TASK ITEM: Give the lines below again exactly, starting with the line that holds "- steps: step" and going on through the line that holds "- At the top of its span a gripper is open".

╭─ DATASET EXTRACT

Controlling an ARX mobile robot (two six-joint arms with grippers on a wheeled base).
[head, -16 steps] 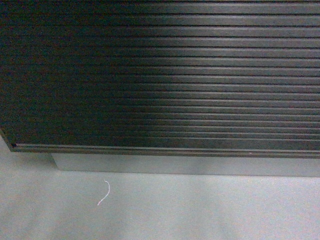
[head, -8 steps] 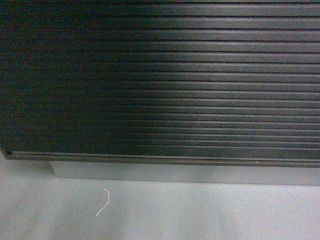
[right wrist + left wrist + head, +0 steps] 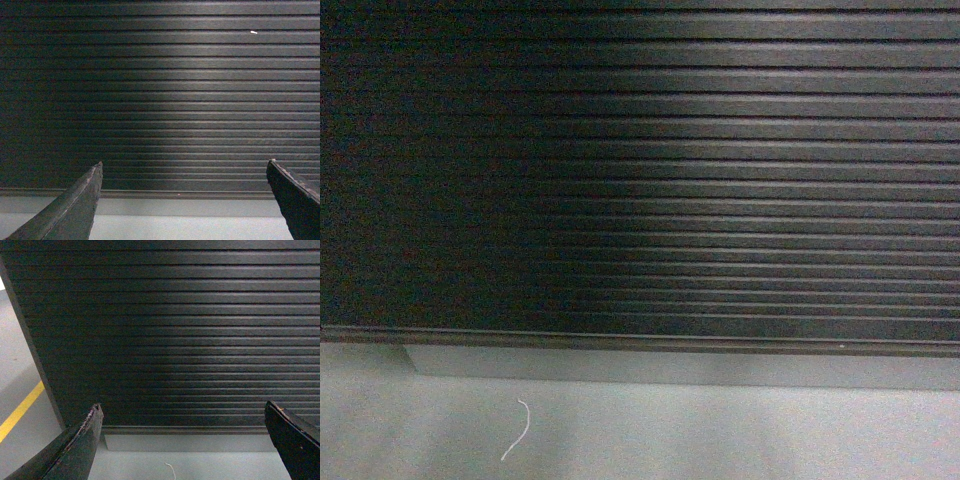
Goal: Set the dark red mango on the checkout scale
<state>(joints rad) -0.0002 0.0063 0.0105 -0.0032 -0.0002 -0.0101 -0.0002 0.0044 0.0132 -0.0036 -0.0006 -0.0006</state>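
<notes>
You are facing the checkout (image 3: pixel 650 170) head-on: its black front of horizontal ribbed slats fills nearly all of the head view, brighter toward the right, darker at the left. Only this front shows; the top of the bench is out of frame, so neither the scale nor the dark red mango can be seen in any view. Below the slats runs the grey plinth (image 3: pixel 670 368), set back slightly, and below that the pale grey floor (image 3: pixel 740 440).

Your left gripper (image 3: pixel 182 440) stands wide open with nothing between its dark fingers (image 3: pixel 82 445), pointed at the slats near the checkout's left corner. Your right gripper (image 3: pixel 182 200) is likewise spread wide and empty, aimed at the slat front further right.

On the floor near the plinth, left of centre, lies a thin curled white thread (image 3: pixel 517 432). A yellow floor line (image 3: pixel 20 410) runs past the checkout's left end in the left wrist view.
</notes>
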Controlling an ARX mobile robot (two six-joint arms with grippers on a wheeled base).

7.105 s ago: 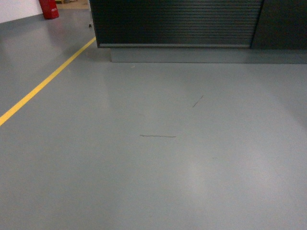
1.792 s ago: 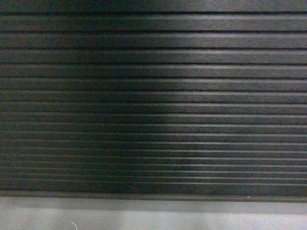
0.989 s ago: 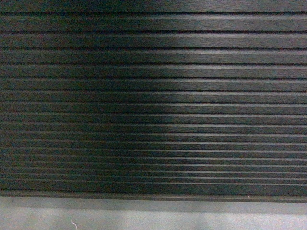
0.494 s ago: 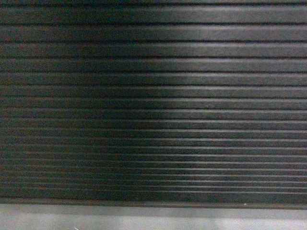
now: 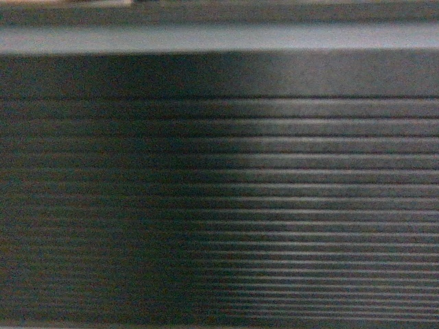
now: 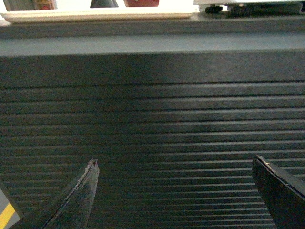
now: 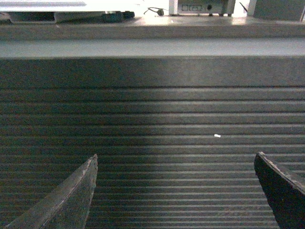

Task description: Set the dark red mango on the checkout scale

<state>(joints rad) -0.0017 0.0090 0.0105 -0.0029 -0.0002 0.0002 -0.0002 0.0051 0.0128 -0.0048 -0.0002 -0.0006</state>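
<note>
The checkout [image 5: 219,171] fills the head view: a dark ribbed front panel under the counter's grey edge. Neither gripper shows there. In the left wrist view my left gripper [image 6: 174,162] is open and empty, facing the ribbed panel [image 6: 152,124] below the counter edge. Above, a beige tray [image 6: 95,15] carries a sliver of something dark red [image 6: 141,2], likely the dark red mango, cut off by the frame. The white underside of the scale [image 6: 252,4] shows at the top right. My right gripper [image 7: 176,157] is open and empty before the panel; the scale [image 7: 43,5] lies at the top left.
A small grey-white printer-like box [image 7: 202,6] with a cable stands on the counter in the right wrist view. A dark cone-shaped thing [image 6: 104,3] sits on the tray next to the red one. A bit of yellow floor line [image 6: 5,215] shows at the bottom left.
The head view has risen along the ribbed panel: the grey plinth and floor have dropped out at the bottom and the counter's top edge has come in at the top.
</note>
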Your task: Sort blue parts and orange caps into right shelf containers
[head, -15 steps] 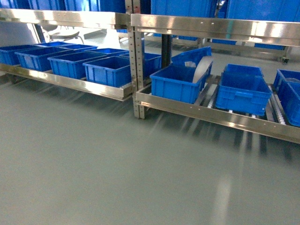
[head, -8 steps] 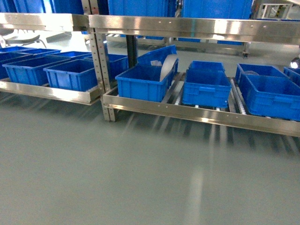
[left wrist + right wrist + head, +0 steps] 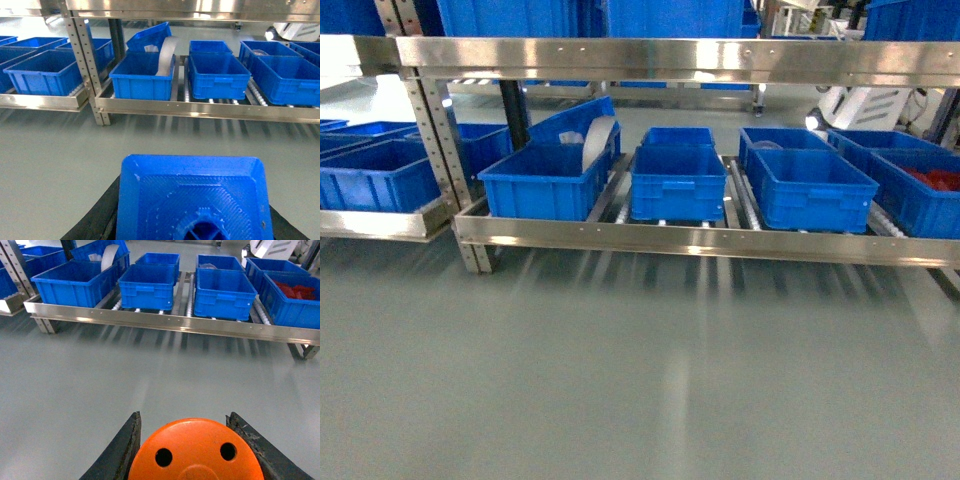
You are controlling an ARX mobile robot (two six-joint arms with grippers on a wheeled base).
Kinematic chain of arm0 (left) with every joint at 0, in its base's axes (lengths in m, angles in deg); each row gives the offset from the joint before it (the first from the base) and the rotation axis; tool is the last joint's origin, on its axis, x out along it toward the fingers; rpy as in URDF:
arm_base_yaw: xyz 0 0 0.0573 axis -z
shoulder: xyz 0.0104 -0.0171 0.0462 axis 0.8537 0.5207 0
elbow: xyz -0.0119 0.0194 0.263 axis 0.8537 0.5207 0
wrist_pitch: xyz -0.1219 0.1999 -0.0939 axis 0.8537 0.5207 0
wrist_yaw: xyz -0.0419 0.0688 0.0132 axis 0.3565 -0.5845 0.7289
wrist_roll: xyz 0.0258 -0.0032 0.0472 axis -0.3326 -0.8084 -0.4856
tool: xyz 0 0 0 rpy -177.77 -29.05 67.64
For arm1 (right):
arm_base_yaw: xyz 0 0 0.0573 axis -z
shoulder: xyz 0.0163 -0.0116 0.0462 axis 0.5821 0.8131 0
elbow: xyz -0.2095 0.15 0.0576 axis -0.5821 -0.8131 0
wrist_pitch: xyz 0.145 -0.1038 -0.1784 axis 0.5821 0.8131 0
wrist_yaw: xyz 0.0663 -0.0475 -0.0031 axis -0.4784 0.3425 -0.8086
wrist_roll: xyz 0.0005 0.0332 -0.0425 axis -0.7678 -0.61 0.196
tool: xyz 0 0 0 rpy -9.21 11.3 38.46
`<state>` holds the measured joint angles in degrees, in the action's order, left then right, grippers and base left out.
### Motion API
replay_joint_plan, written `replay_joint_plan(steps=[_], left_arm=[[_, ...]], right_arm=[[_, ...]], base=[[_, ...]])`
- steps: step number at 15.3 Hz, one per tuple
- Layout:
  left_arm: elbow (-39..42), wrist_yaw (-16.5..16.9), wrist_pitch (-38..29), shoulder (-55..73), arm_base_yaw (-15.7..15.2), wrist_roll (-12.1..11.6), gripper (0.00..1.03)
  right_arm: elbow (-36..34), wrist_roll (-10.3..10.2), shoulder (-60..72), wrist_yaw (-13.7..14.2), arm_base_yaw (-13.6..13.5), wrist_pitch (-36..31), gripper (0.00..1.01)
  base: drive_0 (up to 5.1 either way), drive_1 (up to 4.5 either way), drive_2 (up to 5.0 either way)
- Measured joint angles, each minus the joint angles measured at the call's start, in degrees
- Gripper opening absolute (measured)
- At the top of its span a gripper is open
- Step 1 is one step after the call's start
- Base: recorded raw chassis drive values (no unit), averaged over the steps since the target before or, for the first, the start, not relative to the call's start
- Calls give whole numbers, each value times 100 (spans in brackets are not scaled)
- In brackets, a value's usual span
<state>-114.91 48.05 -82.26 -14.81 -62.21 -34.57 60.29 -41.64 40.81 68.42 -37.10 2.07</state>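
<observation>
In the left wrist view a blue part [image 3: 192, 197] fills the lower middle, and my left gripper [image 3: 194, 212] is shut on it, with black fingers [image 3: 107, 210] at either side. My right gripper [image 3: 184, 426] is shut on an orange cap [image 3: 195, 452], whose flat top with small holes faces the camera. Across the grey floor, the right shelf containers stand in a row on the low rack: one [image 3: 545, 182] at the left, one [image 3: 678, 182] in the middle, one [image 3: 812, 187] to the right. A further crate [image 3: 920, 195] holds red-orange pieces. Neither gripper shows in the head view.
A tilted blue crate with a white roll [image 3: 592, 138] leans behind the leftmost container. A perforated steel post [image 3: 440, 150] separates this rack from the left shelf with several more crates [image 3: 380, 172]. A steel beam [image 3: 670, 57] runs overhead. A white machine [image 3: 860, 100] stands behind the rack.
In the head view the racks have slid steadily to the left. More crates on the right, including the one with red-orange pieces, have come into sight.
</observation>
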Motion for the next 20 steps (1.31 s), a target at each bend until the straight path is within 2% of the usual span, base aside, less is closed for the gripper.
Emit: replay_joint_plan(steps=[5, 20], left_arm=[[0, 2, 0, 0, 0, 0, 44], [0, -2, -22, 0, 0, 0, 44]], right_arm=[[0, 0, 0, -2, 0, 2, 43], [0, 0, 0, 17, 0, -13, 43]], base=[[-156, -156, -156], [-4, -4, -4]])
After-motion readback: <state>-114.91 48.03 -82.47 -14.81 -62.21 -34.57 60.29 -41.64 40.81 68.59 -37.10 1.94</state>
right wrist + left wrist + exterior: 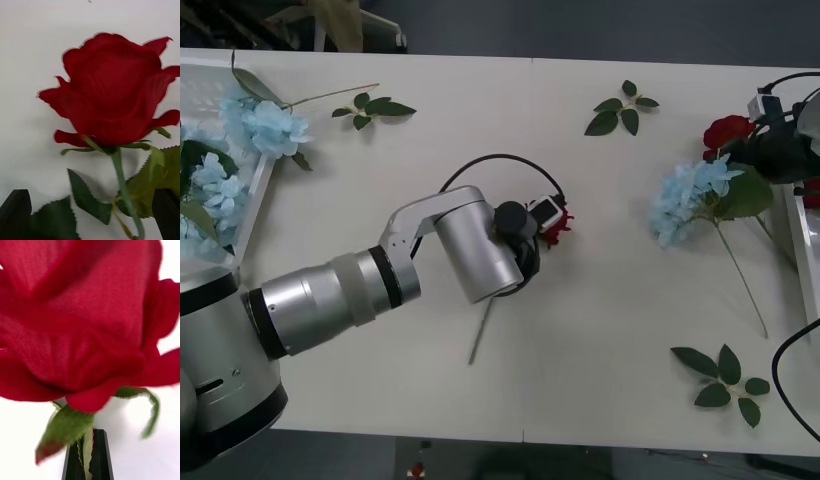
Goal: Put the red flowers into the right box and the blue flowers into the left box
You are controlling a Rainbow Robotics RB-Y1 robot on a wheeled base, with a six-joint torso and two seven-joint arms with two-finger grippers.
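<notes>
A red flower [557, 226] lies at mid-table, its stem [480, 335] running back under my left wrist. My left gripper [546, 228] sits right behind the bloom; in the left wrist view its black fingers [97, 461] are pressed together on the leafy stem under the bloom [78, 333]. At the far right another red flower [726, 131] lies beside a blue flower [690, 195]. My right gripper [778, 152] hovers there, open, its fingers [15, 210] either side of that rose's stem [125, 195]. Blue flowers [205, 185] lie in the left box [255, 205]. The right box [800, 235] shows as a rim.
Flowerless green leaf sprigs lie at the back left [375, 105], back centre [620, 110] and front right [725, 375]. One blue flower [270, 125] rests across the left box's corner. Black cables trail from both wrists. The table's front edge is close below.
</notes>
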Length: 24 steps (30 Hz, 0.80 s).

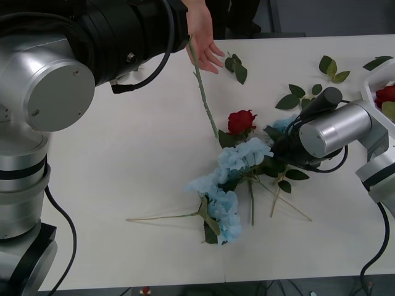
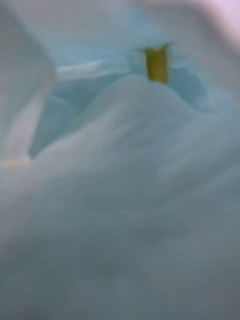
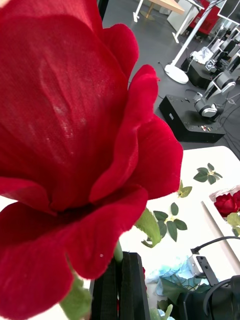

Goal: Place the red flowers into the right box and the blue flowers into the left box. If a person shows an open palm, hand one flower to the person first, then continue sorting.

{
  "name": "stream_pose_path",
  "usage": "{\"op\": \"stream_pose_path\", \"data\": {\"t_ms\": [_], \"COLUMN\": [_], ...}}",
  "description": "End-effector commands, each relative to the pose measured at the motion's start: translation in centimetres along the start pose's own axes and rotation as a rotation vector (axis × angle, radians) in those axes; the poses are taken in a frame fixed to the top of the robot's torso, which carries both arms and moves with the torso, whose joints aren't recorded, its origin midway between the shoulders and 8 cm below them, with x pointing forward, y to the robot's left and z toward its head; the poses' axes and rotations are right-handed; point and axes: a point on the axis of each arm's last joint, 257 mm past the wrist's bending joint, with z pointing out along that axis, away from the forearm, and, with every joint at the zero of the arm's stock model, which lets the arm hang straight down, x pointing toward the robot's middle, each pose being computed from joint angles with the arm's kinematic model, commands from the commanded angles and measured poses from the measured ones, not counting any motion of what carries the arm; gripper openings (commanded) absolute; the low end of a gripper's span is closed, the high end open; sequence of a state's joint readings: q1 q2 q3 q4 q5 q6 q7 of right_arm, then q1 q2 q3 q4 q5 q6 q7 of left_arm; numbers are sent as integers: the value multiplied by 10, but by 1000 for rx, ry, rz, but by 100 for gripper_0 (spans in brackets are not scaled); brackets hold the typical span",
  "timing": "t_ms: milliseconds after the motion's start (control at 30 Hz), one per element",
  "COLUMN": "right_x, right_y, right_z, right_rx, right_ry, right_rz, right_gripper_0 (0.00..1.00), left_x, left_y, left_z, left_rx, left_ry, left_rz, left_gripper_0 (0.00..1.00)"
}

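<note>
Left wrist view shows the left claw [image 3: 120, 285] clamped on a red rose [image 3: 75, 140], stem reaching the person's hand [image 1: 203, 40]; next comes release. Right claw's state: cannot tell.

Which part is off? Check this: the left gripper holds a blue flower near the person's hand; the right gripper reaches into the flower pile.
The colour: the left gripper holds a red flower, not blue, per the left wrist view. The rest stands: it is near the person's hand, and the right gripper reaches into the flower pile.
</note>
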<state>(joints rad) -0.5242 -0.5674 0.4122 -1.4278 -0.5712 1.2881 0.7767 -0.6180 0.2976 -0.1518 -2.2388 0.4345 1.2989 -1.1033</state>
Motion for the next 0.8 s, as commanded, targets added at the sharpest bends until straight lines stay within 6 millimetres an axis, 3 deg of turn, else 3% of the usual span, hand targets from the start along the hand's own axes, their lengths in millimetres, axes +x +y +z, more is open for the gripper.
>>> {"op": "stream_pose_path", "data": {"t_ms": [33, 433, 533, 633, 800], "right_x": [-16, -26, -40, -67, -101], "right_y": [21, 26, 31, 32, 15], "right_z": [-7, -17, -31, -58, -85], "right_rx": [-24, -47, -90, -137, -166], "right_ry": [-38, -37, -29, -39, -89], "right_rz": [-5, 13, 47, 47, -10], "right_gripper_0": [1, 0, 0, 0, 0], "left_x": [-5, -5, -5, -5, -5], "left_y": [-4, -4, -4, -4, -4], "left_z": [-5, -5, -5, -5, -5], "left_rx": [5, 5, 5, 5, 5], "left_ry": [-24, -24, -24, -24, -24], "left_rz": [-7, -7, -7, -7, -7], "left_gripper_0": [0, 0, 0, 0, 0]}}
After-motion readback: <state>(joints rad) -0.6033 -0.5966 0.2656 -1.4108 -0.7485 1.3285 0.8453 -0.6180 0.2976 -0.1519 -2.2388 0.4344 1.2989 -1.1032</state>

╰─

EXERCISE OUTPUT:
- steps: step number at 15.3 Hz, one per tuple
- Layout:
  left_arm: elbow (-39..42), wrist_yaw (-16.5..16.9), wrist_pitch (-38..29), shoulder (-55..73), arm_base_yaw (-15.7..15.2), wrist_roll (-12.1..11.6), gripper (0.00..1.03)
  right_arm: elbow (-36..34), wrist_roll (-10.3..10.2), shoulder (-60..72), wrist_yaw (-13.7..14.2), arm_base_yaw (-13.6..13.5), wrist_pitch (-36..31), gripper (0.00..1.01)
  base: drive_0 (up to 5.1 either way), drive_1 (up to 4.5 either way), drive_2 (up to 5.0 either way)
- Measured joint angles, each minus the joint angles measured at the call's start, in degrees
- Gripper opening absolute (measured)
- At the top of its span a gripper is open

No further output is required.